Book Synopsis Late Ottoman Society by : Elisabeth Özdalga
Download or read book Late Ottoman Society written by Elisabeth Özdalga and published by Routledge. This book was released on 2013-03-07 with total page 373 pages. Available in PDF, EPUB and Kindle. Book excerpt: When the Ottomans commenced their modernizing reforms in the 1830s, they still ruled over a vast empire. In addition to today's Turkey, including Anatolia and Thrace, their power reached over Mesopotamia, North Africa, the Levant, the Balkans, and the Caucasus. The Sultanate was at the apex of a truly multi-ethnic society. Modernization not only brought market principles to the economy and more complex administrative controls as part of state power, but also new educational institutions as well as new ideologies. Thus new ideologies developed and nationalism emerged, which became a political reality when the Empire reached its end. This book compares the different intellectual atmospheres between the pre-republican and the republican periods and identifies the roots of republican authoritarianism in the intellectual heritage of the earlier period.
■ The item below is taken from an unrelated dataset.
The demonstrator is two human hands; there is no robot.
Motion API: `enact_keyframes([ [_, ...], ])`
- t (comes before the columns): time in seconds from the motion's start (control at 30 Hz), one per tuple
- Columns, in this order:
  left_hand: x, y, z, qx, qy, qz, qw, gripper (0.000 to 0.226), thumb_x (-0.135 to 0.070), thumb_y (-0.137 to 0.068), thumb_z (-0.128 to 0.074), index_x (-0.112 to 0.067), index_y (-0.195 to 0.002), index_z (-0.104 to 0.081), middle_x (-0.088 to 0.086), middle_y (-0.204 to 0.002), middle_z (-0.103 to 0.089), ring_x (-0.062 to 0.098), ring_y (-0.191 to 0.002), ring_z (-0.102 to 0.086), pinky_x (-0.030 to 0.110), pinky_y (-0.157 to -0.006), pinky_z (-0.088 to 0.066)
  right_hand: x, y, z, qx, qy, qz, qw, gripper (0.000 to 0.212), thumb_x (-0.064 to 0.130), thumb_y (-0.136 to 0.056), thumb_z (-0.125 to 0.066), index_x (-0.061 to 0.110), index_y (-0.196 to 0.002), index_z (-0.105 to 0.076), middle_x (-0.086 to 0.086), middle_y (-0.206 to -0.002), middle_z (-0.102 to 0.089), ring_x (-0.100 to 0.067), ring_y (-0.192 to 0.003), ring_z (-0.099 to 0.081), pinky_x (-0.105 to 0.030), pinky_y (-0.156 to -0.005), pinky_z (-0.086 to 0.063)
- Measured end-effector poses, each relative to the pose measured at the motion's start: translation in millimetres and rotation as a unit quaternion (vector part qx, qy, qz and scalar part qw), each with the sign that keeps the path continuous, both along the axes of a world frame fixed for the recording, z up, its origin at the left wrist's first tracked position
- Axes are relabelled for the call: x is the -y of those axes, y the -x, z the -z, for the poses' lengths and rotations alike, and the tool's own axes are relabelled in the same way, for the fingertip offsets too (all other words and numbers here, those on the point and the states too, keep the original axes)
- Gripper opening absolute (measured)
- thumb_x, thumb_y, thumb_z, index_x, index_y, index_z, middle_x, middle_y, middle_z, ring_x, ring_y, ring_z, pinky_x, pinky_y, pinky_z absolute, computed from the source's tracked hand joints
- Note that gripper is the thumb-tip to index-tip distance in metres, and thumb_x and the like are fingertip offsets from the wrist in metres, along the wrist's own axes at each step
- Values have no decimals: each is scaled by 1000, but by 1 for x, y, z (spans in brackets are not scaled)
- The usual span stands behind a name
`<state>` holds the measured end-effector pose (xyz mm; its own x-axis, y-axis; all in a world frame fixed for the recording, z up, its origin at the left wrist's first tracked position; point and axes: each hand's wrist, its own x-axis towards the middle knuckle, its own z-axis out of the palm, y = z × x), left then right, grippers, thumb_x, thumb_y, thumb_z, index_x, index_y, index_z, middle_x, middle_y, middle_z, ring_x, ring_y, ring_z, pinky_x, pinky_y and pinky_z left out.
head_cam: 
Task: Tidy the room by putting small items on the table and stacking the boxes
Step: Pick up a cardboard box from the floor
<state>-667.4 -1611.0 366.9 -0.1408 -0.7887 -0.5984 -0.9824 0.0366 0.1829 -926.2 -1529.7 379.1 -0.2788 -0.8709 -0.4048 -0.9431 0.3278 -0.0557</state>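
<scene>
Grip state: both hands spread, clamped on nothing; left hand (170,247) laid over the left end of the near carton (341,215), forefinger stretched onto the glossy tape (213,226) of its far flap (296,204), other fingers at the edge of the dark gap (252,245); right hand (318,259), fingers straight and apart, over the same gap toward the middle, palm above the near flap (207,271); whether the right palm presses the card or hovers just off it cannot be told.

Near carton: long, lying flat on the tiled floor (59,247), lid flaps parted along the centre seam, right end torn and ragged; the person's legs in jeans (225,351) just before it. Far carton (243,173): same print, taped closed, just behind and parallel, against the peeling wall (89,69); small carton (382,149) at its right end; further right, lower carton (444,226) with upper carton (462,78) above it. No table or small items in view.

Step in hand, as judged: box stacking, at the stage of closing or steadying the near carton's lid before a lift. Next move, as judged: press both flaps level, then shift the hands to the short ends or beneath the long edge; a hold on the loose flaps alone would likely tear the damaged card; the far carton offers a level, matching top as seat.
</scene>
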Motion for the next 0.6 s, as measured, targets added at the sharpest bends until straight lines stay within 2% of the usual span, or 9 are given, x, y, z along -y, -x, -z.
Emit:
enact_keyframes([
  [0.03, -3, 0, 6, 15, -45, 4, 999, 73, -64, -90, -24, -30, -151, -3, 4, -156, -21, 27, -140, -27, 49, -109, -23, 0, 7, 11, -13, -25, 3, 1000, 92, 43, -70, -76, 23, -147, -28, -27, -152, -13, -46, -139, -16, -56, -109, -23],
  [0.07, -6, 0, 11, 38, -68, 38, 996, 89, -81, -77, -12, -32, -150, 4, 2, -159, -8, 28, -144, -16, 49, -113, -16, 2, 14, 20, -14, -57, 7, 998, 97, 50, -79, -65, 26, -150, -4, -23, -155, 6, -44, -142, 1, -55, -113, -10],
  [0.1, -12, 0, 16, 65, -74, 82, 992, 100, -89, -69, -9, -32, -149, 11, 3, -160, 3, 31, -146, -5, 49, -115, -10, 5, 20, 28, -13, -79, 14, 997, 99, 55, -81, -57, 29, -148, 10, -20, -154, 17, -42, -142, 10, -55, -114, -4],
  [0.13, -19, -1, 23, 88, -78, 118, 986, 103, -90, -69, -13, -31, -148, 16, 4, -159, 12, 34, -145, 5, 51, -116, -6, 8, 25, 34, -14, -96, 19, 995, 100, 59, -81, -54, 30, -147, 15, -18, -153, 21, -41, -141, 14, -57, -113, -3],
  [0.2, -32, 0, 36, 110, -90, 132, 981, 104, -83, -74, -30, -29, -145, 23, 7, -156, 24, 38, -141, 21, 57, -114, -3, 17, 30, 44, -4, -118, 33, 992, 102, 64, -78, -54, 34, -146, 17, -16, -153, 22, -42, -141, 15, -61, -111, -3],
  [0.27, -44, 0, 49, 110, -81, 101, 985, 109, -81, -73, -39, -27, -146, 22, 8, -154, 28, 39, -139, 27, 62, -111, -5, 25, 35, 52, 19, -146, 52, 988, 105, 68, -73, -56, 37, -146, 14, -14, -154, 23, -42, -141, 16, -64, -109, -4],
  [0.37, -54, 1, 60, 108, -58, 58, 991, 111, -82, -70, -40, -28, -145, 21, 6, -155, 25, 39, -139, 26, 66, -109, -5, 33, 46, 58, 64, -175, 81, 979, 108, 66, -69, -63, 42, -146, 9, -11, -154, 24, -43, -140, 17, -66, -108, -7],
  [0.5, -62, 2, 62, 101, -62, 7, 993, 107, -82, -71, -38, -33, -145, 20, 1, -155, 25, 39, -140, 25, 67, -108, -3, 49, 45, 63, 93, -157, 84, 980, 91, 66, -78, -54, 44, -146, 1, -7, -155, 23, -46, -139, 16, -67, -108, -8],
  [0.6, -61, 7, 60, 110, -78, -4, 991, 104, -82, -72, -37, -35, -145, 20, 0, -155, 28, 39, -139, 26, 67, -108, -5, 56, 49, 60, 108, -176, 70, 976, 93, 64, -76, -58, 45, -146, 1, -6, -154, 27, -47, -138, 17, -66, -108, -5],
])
Download or read book Turkey written by Meliha Altunisik and published by Routledge. This book was released on 2004-10-28 with total page 202 pages. Available in PDF, EPUB and Kindle. Book excerpt: The authors put issues relevant to Turkey today – such as consolidating democracy, dealing with economic development issues, improving its human rights record and its foreign policy – in an historical context, allowing comparisons with other late developers in the world and reflecting the complexity of Turkish political and socio-economic developments. Turkey also argues that the modernization process that started in the nineteenth century, with all its elements including secularization and Westernization, has taken root.